INDIANAPOLIS — Indiana officials are preparing to execute the state's first death row inmate in 15 years, who was convicted a quarter-century ago of killing his brother and three other men.
Joseph Corcoran, 49, has been on Indiana's death row since 1999. If he is put to death as scheduled Wednesday, it will be the state's first execution since 2009. In that time, 13 executions were carried out in Indiana but those were initiated and performed by federal officials in 2020 and 2021 at a federal prison.
Corcoran is scheduled to be executed before sunrise Wednesday at the Indiana State Prison in Michigan City, about 45 miles (72 kilometers) east of Chicago.

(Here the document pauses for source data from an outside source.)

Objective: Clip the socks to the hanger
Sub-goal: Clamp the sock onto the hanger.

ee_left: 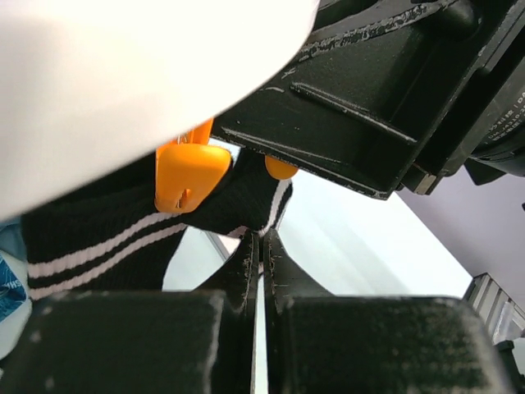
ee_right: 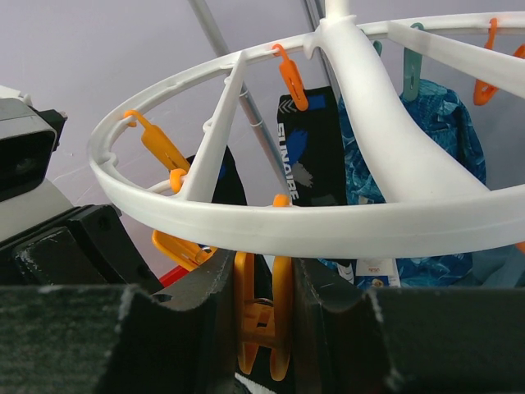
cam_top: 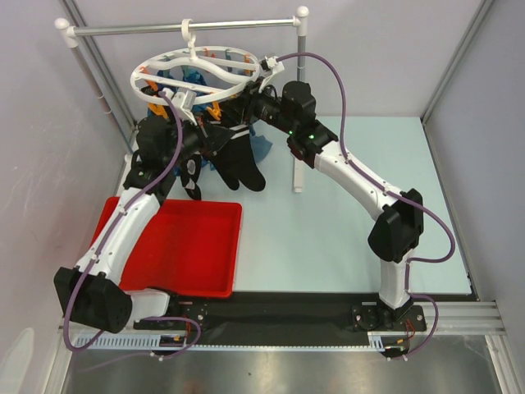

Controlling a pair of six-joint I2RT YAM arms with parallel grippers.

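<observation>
The white ring hanger (cam_top: pixel 201 70) hangs by its hook from the rail; it also fills the right wrist view (ee_right: pixel 328 226). My right gripper (ee_right: pixel 261 283) is shut on an orange clip (ee_right: pixel 262 328) under the ring's near rim. My left gripper (ee_left: pixel 261 246) is shut on the cuff of a black sock with white stripes (ee_left: pixel 98 238), held up at an orange clip (ee_left: pixel 189 176) next to the right gripper's body. Black socks (cam_top: pixel 238 160) hang below the ring. Another black sock with lettering (ee_right: pixel 308 156) hangs clipped at the far side.
A blue patterned cloth (ee_right: pixel 435 148) hangs on the hanger's far side. The grey rail stand (cam_top: pixel 189 27) spans the back, its right post (cam_top: pixel 299 168) beside my right arm. A red tray (cam_top: pixel 193 246) lies at front left.
</observation>
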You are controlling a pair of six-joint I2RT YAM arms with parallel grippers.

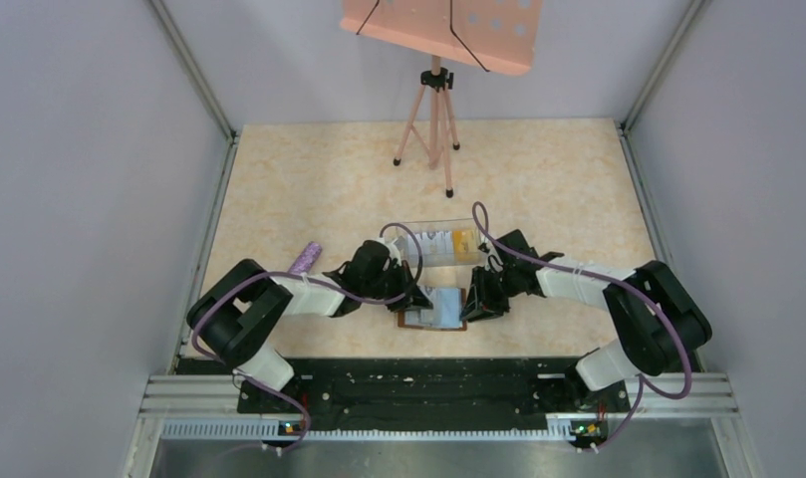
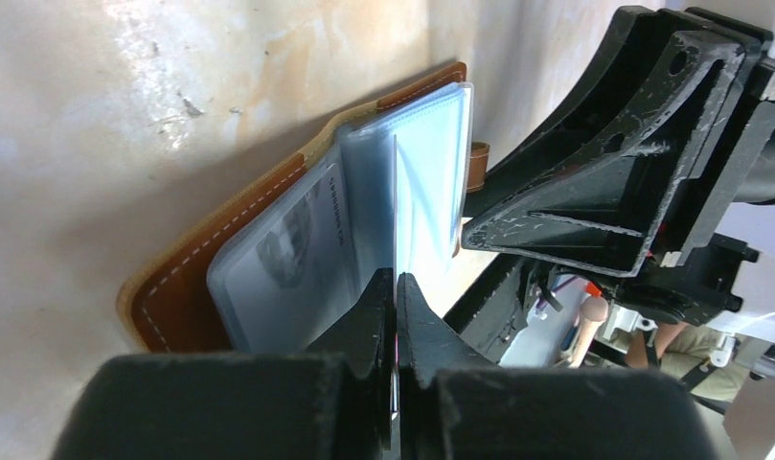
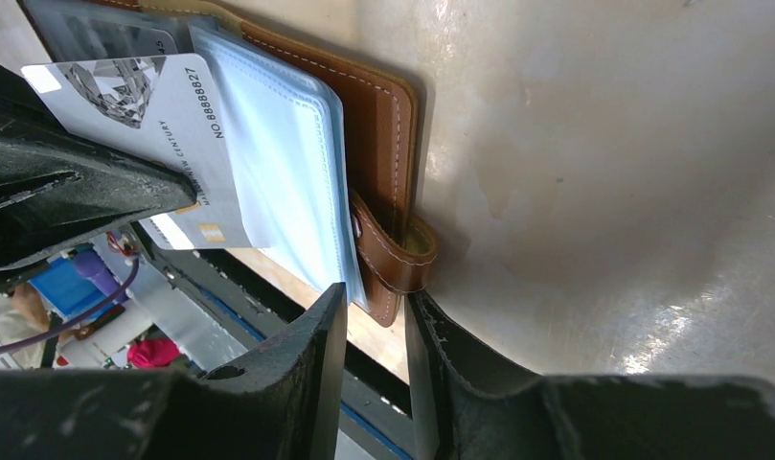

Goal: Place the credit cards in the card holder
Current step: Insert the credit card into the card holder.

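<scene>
Two arms: both reach inward over the worktop [image 1: 309, 189], tips facing each other w/ the card holder [image 1: 436, 309] between them.
Left jaws: left gripper [image 2: 395, 280] is closed flat on one credit card [image 3: 163, 125], pinching its near end. From the left wrist the card is edge-on, a thin line running straight out ahead of the tips.
Held card: whitish, grey graphic & printed no. on its face. Far end lies against the clear pockets [image 3: 278, 172]; inside a slot or only resting on them, can't tell.
Right jaws: right gripper [image 3: 376, 302] has its jaws part-way apart. The snap tab [image 3: 388, 259] & the pockets' edge sit between the tips; whether they clamp them, can't tell.
Card holder: brown leather, white stitching, lying open on the worktop directly ahead of both sets of jaws, tab side toward the right jaws.
Stored card: a grey-printed card [image 2: 287, 244] sits in a pocket just left of the left jaws' line.
Clear box: clear box [image 1: 433, 244] lies beyond both jaws, just past the wrists; it holds spare cards [image 1: 433, 239] incl. an orange card [image 1: 463, 239] on the right jaws' side.
Purple item: purple item [image 1: 305, 257] lies well out to the left of the left jaws, beside that arm.
Tripod: tripod [image 1: 433, 119] stands far beyond the jaws, w/ a pink board [image 1: 443, 25] on top.
</scene>
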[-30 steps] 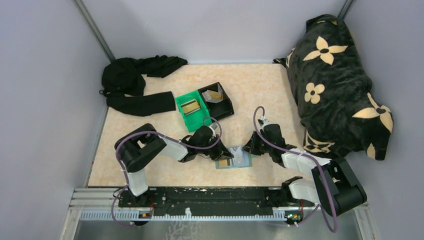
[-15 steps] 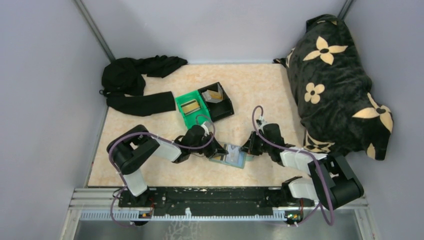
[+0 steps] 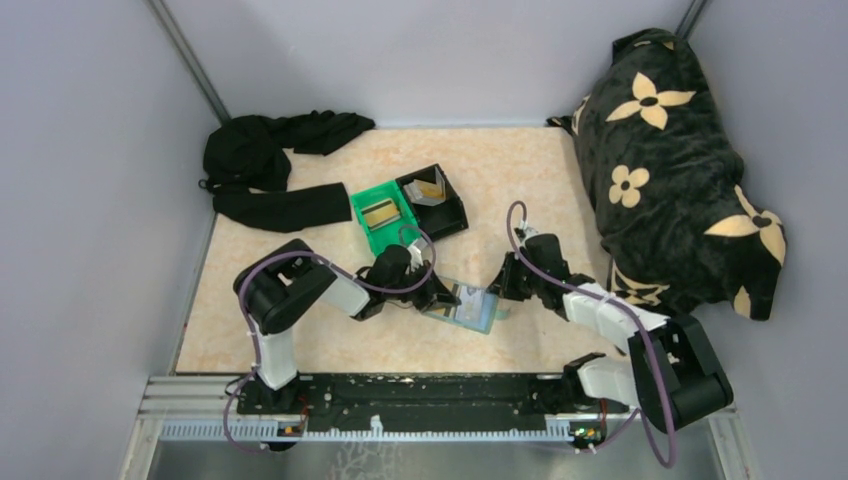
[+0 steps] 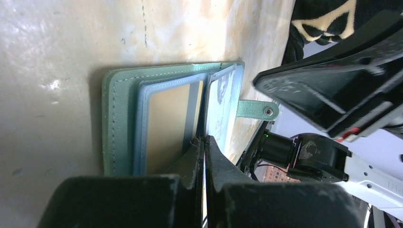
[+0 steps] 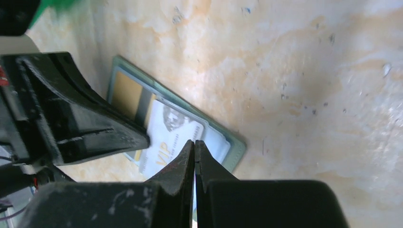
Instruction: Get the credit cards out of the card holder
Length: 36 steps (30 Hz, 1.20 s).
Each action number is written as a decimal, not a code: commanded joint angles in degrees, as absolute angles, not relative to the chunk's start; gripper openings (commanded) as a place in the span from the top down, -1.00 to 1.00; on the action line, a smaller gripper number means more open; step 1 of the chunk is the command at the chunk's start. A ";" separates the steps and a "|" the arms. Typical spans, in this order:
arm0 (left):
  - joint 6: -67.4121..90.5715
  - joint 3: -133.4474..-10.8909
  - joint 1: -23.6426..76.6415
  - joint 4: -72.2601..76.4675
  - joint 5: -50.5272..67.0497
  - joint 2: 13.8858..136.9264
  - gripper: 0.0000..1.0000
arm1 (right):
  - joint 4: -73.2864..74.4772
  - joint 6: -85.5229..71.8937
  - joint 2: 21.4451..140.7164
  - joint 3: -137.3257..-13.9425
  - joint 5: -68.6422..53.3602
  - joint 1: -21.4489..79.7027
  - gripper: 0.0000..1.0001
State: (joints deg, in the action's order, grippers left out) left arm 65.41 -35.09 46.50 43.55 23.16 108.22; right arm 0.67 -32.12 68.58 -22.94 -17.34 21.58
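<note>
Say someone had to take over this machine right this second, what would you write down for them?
Left fingers: shut, tips at the fold of the wallet, beside the gold card.
Right fingers: shut, tips over the pale card.
Wallet: open on the table between both arms, both cards inside it.
Done: wallet lies open.
Left: pull out both cards.

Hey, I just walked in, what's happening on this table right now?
Two robot arms are working on an open card holder lying flat on the table. The left gripper and the right gripper are both shut, with their tips down at it from opposite sides. A tan-gold card and a pale card sit in its sleeves; neither is out yet.
</note>
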 commanded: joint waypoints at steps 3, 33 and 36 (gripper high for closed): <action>63.70 -35.55 45.15 45.95 24.90 110.71 1.00 | 6.67 -30.52 64.87 -29.66 -14.68 21.48 1.00; 72.47 -28.05 41.88 80.24 32.63 119.59 1.00 | -4.36 -39.82 70.80 -18.11 -13.26 28.92 1.00; 70.51 -27.44 41.25 77.42 32.01 117.36 1.00 | -3.19 -39.41 70.14 -18.10 -12.36 28.71 1.00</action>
State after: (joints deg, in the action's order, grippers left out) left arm 69.71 -28.71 42.15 75.13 31.14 119.09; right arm -5.06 -40.27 69.58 -19.49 -15.40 28.49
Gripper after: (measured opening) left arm 0.005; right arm 0.004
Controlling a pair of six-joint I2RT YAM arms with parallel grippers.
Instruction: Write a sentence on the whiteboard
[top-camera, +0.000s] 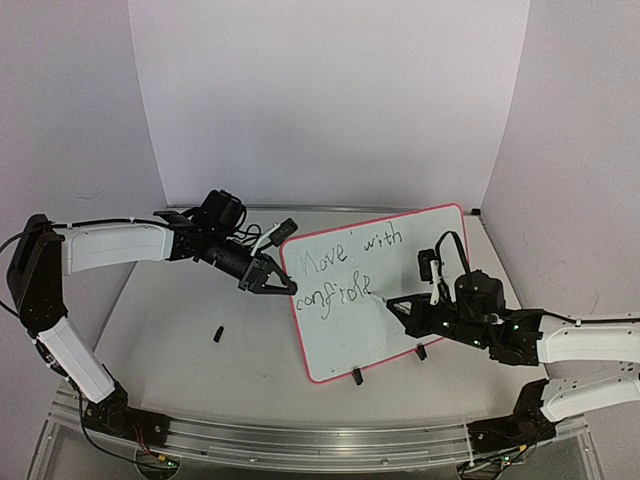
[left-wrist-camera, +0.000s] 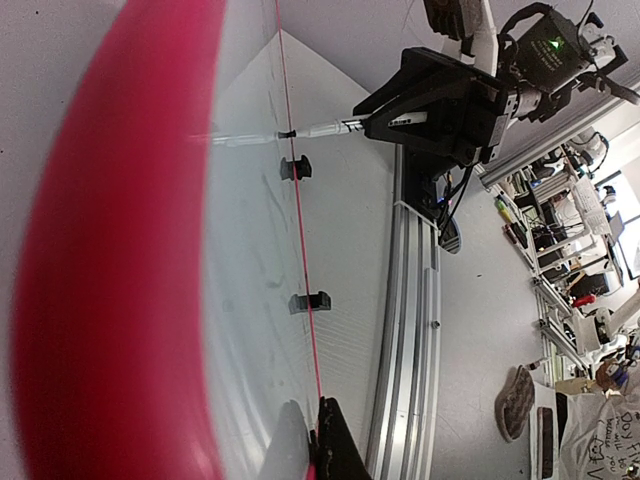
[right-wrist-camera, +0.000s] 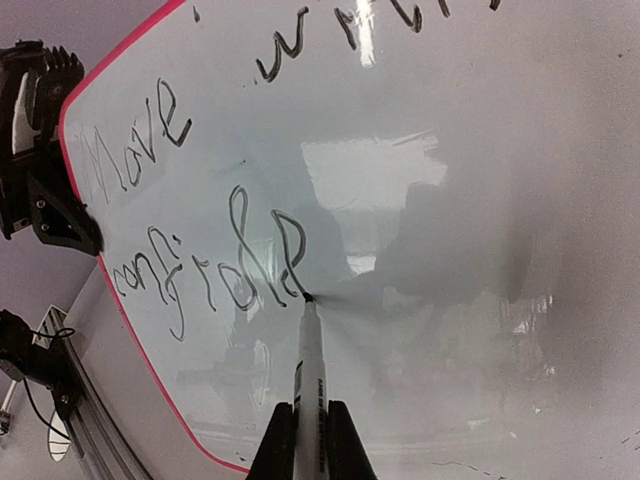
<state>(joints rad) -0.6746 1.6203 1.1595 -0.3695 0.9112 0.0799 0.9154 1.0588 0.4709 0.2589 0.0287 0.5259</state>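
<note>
The whiteboard (top-camera: 395, 320) stands tilted on two black clip feet at centre right, with a pink-red rim. The sentence (top-camera: 340, 268) reads "Move with" over a partial second row; it also shows in the right wrist view (right-wrist-camera: 215, 255). My right gripper (right-wrist-camera: 310, 440) is shut on a white marker (right-wrist-camera: 308, 365) whose tip touches the board at the end of the second row. In the top view the right gripper (top-camera: 400, 306) is at the board's lower middle. My left gripper (top-camera: 278, 285) is shut on the board's left edge, and its fingers (left-wrist-camera: 335, 440) pinch the pink rim (left-wrist-camera: 300, 260).
A small black cap (top-camera: 217, 333) lies on the table left of the board. A metal rail (top-camera: 300, 435) runs along the near edge. White walls enclose the back and sides.
</note>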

Indiana's resumption of executions is refocusing attention on Corcoran's case and questions about how the state has been able to obtain a drug for lethal injections.
What was Corcoran convicted of?
Corcoran was 22 on July 26, 1997, when he fatally shot his brother, 30-year-old James Corcoran, and three other men: Douglas A. Stillwell, 30, Timothy G. Bricker, 30, and Robert Scott Turner, 32.
According to court records, Joseph Corcoran was under stress because the forthcoming marriage of his sister to Turner would necessitate moving out of the Fort Wayne, Indiana, home he had shared with his brother and sister.
He awoke to hear his brother and others downstairs talking about him, loaded his rifle and then shot all four men, records show.